====== DATASET SECTION ======

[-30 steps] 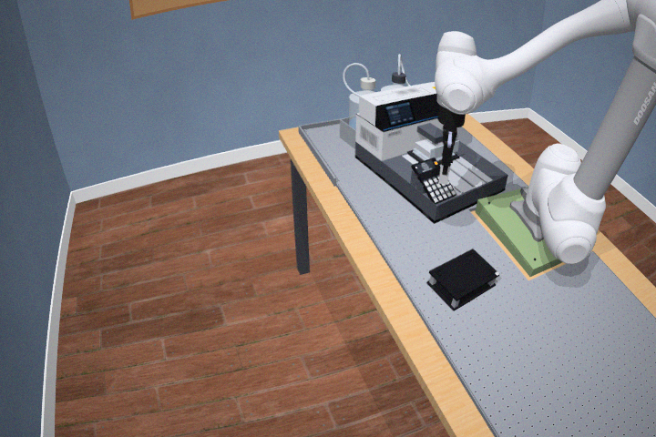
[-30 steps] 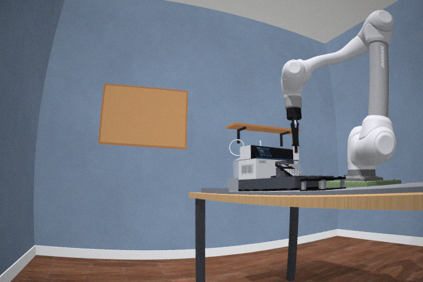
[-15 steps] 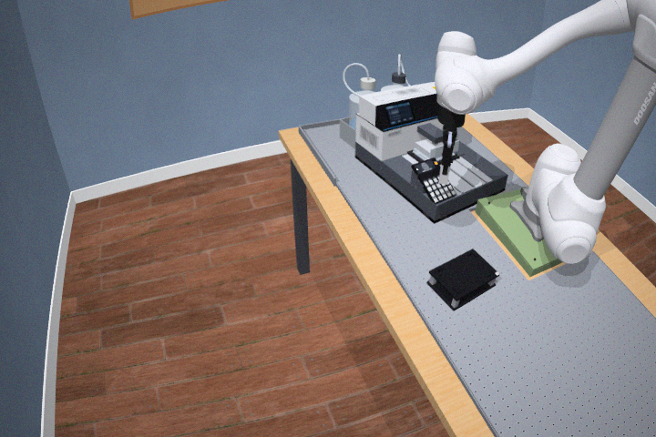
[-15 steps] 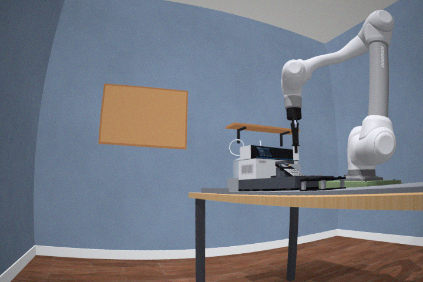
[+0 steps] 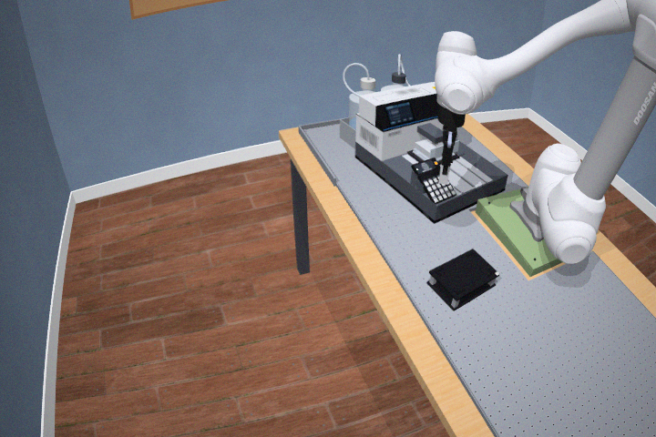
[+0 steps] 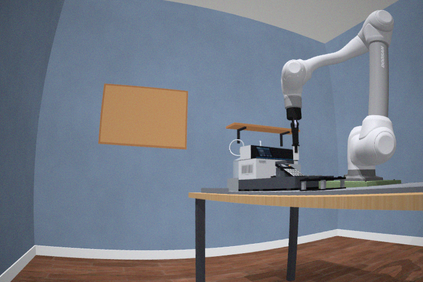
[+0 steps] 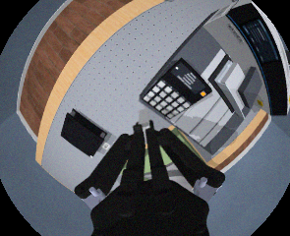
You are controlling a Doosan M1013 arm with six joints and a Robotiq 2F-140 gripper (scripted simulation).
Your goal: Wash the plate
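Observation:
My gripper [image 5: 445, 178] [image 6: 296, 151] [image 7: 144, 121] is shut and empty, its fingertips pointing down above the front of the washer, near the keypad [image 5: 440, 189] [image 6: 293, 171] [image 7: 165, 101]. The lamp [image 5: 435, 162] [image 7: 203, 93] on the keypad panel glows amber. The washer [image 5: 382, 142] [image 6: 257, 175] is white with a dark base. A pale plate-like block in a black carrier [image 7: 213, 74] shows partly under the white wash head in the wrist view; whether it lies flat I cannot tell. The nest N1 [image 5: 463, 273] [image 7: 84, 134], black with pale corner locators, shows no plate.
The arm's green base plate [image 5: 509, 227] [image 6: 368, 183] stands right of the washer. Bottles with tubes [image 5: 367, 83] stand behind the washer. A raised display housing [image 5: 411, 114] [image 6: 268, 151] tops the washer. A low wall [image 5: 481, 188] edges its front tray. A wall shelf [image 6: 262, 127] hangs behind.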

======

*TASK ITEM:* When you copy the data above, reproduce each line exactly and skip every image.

*WRITTEN RESPONSE:*
[-30 steps] 
[-30 steps] 
[-15 steps] 
[-15 steps] 
[+0 steps] 
[+0 steps] 
[+0 steps] 
You are controlling a Doosan M1013 arm with six joints and a Robotiq 2F-140 gripper (scripted simulation).
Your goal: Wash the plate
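Observation:
My gripper [image 5: 445, 178] [image 6: 296, 151] [image 7: 144, 121] is shut and empty, its fingertips pointing down above the front of the washer, near the keypad [image 5: 440, 189] [image 6: 293, 171] [image 7: 165, 101]. The lamp [image 5: 435, 162] [image 7: 203, 93] on the keypad panel glows amber. The washer [image 5: 382, 142] [image 6: 257, 175] is white with a dark base. A pale plate-like block in a black carrier [image 7: 213, 74] shows partly under the white wash head in the wrist view; whether it lies flat I cannot tell. The nest N1 [image 5: 463, 273] [image 7: 84, 134], black with pale corner locators, shows no plate.
The arm's green base plate [image 5: 509, 227] [image 6: 368, 183] stands right of the washer. Bottles with tubes [image 5: 367, 83] stand behind the washer. A raised display housing [image 5: 411, 114] [image 6: 268, 151] tops the washer. A low wall [image 5: 481, 188] edges its front tray. A wall shelf [image 6: 262, 127] hangs behind.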

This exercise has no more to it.